EXERCISE DIRECTIONS: Please copy every line from the following entries in which the word "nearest" appears.

[Items from a data source]
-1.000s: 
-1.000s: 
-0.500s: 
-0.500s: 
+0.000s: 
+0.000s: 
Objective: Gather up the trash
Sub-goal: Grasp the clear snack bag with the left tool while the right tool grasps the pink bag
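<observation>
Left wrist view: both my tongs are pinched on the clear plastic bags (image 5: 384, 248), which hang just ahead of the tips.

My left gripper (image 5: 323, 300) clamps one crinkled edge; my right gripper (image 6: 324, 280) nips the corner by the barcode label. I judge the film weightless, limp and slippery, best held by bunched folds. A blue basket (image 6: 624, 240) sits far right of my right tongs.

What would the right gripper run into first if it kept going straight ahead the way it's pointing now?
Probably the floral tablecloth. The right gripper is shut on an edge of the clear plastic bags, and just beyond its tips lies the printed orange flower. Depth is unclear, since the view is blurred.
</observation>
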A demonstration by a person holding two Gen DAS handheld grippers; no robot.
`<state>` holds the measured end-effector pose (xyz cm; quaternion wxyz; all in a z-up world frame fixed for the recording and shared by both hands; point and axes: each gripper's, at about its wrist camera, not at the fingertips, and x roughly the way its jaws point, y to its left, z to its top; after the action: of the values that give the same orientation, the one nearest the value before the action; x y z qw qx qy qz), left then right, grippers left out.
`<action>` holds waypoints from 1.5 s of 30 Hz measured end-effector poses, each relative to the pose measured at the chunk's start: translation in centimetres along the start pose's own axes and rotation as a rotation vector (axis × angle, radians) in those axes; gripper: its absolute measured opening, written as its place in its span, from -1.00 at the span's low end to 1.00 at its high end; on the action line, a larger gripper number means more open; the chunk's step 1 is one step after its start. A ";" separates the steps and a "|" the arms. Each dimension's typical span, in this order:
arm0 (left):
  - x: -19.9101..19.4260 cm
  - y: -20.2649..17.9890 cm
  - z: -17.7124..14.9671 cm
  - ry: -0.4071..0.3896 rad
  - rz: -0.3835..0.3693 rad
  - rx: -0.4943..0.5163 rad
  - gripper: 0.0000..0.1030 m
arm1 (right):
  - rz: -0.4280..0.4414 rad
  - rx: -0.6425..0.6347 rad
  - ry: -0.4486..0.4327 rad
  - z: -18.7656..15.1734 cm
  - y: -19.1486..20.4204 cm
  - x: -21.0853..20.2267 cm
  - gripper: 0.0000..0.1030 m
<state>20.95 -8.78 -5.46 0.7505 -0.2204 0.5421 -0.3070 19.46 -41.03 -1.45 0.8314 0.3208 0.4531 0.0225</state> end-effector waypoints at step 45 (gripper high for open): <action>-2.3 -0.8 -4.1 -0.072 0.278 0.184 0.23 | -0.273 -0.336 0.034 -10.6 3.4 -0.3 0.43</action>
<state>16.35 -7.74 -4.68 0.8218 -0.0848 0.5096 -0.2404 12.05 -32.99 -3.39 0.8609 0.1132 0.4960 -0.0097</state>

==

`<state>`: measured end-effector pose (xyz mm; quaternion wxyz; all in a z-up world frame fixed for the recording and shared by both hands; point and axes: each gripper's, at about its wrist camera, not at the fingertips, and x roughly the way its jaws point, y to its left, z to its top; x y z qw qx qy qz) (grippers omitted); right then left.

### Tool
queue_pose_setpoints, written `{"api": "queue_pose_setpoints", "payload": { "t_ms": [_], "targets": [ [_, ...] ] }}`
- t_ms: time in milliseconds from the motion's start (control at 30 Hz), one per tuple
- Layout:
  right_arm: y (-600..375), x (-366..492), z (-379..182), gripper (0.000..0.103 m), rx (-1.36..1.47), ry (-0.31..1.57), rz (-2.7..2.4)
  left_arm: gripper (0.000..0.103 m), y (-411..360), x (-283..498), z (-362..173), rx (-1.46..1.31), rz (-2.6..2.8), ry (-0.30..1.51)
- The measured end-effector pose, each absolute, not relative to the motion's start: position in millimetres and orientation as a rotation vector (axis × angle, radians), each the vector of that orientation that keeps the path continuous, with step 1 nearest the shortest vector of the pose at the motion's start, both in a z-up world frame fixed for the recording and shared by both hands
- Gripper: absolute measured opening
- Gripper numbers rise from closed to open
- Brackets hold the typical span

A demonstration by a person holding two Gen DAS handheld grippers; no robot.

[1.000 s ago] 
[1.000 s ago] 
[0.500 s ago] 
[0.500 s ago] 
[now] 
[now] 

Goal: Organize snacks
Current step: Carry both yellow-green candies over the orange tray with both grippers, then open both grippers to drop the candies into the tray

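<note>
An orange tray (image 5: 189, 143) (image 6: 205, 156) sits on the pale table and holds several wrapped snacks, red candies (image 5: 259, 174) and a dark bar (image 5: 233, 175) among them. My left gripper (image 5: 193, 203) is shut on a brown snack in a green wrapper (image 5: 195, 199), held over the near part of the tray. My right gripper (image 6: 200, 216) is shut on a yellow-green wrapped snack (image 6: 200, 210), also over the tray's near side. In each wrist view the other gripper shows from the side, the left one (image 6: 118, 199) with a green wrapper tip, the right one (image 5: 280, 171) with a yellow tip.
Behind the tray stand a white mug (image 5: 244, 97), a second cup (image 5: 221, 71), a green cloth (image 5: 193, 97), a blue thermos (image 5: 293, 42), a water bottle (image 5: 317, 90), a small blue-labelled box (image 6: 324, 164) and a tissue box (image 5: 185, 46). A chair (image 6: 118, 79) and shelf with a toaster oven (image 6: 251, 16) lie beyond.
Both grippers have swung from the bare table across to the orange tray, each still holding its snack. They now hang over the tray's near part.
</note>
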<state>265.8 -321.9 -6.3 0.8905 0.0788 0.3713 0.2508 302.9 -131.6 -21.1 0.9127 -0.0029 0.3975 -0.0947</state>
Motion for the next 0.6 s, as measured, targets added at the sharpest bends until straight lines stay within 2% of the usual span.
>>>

RESULT OF THE TASK:
`<state>` holds the measured end-effector pose (xyz cm; quaternion wxyz; all in a z-up world frame fixed for the recording and shared by both hands; point and axes: each gripper's, at about its wrist camera, not at the fingertips, and x roughly the way its jaws point, y to its left, z to its top; after the action: of the values that give the same orientation, the one nearest the value before the action; x y z qw qx qy qz), left then right, grippers left out.
- The measured end-effector pose, each absolute, not relative to the motion's start: position in millimetres and orientation as a rotation vector (axis × angle, radians), each the vector of that orientation that keeps the path continuous, with step 1 nearest the shortest vector of the pose at the motion's start, both in a z-up world frame fixed for the recording and shared by both hands

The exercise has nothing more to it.